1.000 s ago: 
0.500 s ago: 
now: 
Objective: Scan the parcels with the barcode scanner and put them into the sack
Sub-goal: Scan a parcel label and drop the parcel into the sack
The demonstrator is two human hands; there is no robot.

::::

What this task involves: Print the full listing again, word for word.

Solved exercise:
1.000 s ago: 
0.500 s ago: 
now: 
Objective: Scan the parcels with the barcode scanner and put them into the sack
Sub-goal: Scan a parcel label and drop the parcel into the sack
The demonstrator is two human hands; there is no robot.

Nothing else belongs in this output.